Combining Twitter data and Azure Cognitive Services for Sentiment Analysis
We’ll be leveraging KNIME’s built in Twitter functionality, along with Microsoft Azure’s Cognitive Services.
Before we start, you’ll need;
- a Twitter Developer Account (Free)
- a Microsoft Azure Account (Free for up to 5,000 requests)
- KNIME Analytics Platform
Make sure you’ve written down your from your Twitter developer account the API key, API secret, Access token and Access token secret.
You’ll also need your Azure Cognitive Services subscription key that we’ll use with the Azure REST API.
Creating your Azure Cognitive Service
When you login to your Azure Portal. Navigate to Cognitive Services and we’ll create a new service for KNIME.
- Click add and search for the Text Analytics service.
- Click Create to provision your service giving it a name, location and resource group. You may need to create a new Resource group if this is your first Azure service.
- Once created, navigate to the Quick Start section under Resource Management where you can find your web API key and API endpoint. Save these as you’ll need them in your workflow.
The KNIME Workflow
You can download the KNIME workflow to follow along here;
The Workflow comprises of 3 parts;
- Pulling the data from Twitter and wrapping it into a JSON format compatible with the Cognitive Services API.

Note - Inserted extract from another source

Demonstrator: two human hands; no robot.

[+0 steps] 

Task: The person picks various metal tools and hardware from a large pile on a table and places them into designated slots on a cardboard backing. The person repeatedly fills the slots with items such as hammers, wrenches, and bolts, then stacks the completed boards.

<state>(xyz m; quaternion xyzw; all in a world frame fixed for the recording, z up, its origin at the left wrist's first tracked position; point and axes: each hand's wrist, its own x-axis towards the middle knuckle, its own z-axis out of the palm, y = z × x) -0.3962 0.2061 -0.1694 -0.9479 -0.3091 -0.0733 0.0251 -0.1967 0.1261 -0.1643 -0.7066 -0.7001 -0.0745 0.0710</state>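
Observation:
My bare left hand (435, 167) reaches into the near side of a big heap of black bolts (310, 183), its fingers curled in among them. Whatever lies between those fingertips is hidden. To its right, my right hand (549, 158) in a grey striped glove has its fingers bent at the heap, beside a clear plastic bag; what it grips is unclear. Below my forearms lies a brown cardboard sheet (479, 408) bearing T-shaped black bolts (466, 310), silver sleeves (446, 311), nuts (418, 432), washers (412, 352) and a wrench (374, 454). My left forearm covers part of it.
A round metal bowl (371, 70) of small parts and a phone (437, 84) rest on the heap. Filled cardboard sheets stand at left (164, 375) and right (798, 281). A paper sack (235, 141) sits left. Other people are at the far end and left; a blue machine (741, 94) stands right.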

- Submitting that request via a POST Request.
- Taking the output and combining it with the Tweets metadata into a single table, colour coded and ranked by sentiment.
As an input, Azure is expecting the format;
"text": "I loved the meal"
"text": "I left hungry and unhappy"
"text": "The service was excellent"
KNIME includes excellent Twitter nodes (if you don’t have them, you can download them from KNIME extensions) this will allow you to quickly and easily connect to Twitter and download tweets. By using the Twitter Search node we can search for particular terms.
We can then restructure the response from Twitter into a form that Azure is expecting. The Constant Value Column and JSON Row Combiner nodes wrap the response with the documents elements and this is then submitted via the POST Request.
KNIME’s POST Request node makes it ridiculously easy to interact with REST services. You’ll need to grab the respective URL for your region, here in Australia the URL is;
We can leave the Authentication blank as we’ll be adding a couple of Request Headers.
We need to add for the Header Key;
and Header Value;
And another Header Key;
The Header Value for the Subscription Key will be the key provided as part of your Azure Cognitive Services you created.
If you’re using my KNIME Workflow as a guide, make sure to update the Twitter API Connector node with your Twitter API Key, API Secret, Access token and Access token secret.
You can modify this workflow to submit any text data you choose as long as there is an ID column and a text column.
Presenting the data
Once created you can use a Table View node to display the information in an interactive table, sorted by sentiment . This can be distributed to PR and Social Media teams for action, improving customer service.
To really supercharge your KNIME deployment and make this service truly accessible, you can use KNIME Server’s Web Portal to create an interactive online sentiment service for your social media team allowing them to refresh reports, submit their own twitter queries or provide alerting so your team can jump on issues.
As always, any questions, please feel free to message me on Twitter or LinkedIn.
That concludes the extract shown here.